Tout a fait d’accord avec toi jozles, mais c’est vraiment difficile de mettre des mots sur les sensations que l’on a en escalade. Je pense aussi que grimper des voies difficiles (pour soi) permet d’atteindre un niveau de concentration que l’on a rarement ailleurs. L’escalade, c’est bref, mais intense.

jozles a écrit:

Très interessant quoiqu’un peu trop axé « danger ».
L’aspect « kinestésique » de la grimpe en général (sensations
corporelles, d’équilibre etc.) est, à mon avis, minoré. Si le
discours des grimpeurs épingle la chute, c’est qu’elle est
facile à commenter. Notre vocabulaire est bien moins riche pour
parler de ce que nous sentons dans notre corps pendant et après
l’escalade, ce qui rend le « compte-rendu » plus maigre sur le
sujet. Je pense que pour la plupart des grimpeurs c’est une
part prépondérante de l’attrait ressenti.

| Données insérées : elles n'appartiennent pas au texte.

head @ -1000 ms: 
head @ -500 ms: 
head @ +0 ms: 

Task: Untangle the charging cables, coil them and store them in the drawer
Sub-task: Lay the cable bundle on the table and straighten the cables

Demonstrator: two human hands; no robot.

Posté en tant qu’invité par jozles:

D’accord aussi sur l’aspect concentration. Il y a des moments de pure fusion comme avec d’autres disciplines (tai chi, yoga etc.).
Par contre sur l’aspect bref je suis moins absolu. Il m’arrive (rarement (hélas?)) de mettre une heure à enchainer une voie (mes sincères condoléances à mon assureur). Sur une séance le temps cumulé en voies dépasse généralement les 2,5 heures ce qui n’est pas si bref. Je ne suis pas très fanatique de l’enchainement « en courant » (moins de 10 minutes) d’une voie connue par coeur, où le seul objectif est la perf à tout prix. Même dans les voies les plus dures (pour mon niveau) j’ai besoin d’avoir le temps d’apprécier tout ce qui a été dit (sensations, concentration etc.).

Posté en tant qu’invité par Valérie:

Bien sûr. MAis n’oublions pas qu’il s’agit d’une « Approche psychanalytique des relations aux vertiges … »

Posté en tant qu’invité par Pierre:

Je suis plutôt déçu. Beaucoups de mots pour peu d’idées.

Posté en tant qu’invité par jozles:

Comme souvent avec la psychanalyse… :wink:

Posté en tant qu’invité par fred ==> ==> J2LH:

Sur la notion du vide on peut donc dire que J2LH est un alpiniste sur falaises aseptisées… Bref un alpiniste qui ne consumme pas sa relation avec le vide mais qui ne veut pas se risquer à aller en montagne. Un alpiniste des falaises. Oui c’est exactement ça !!!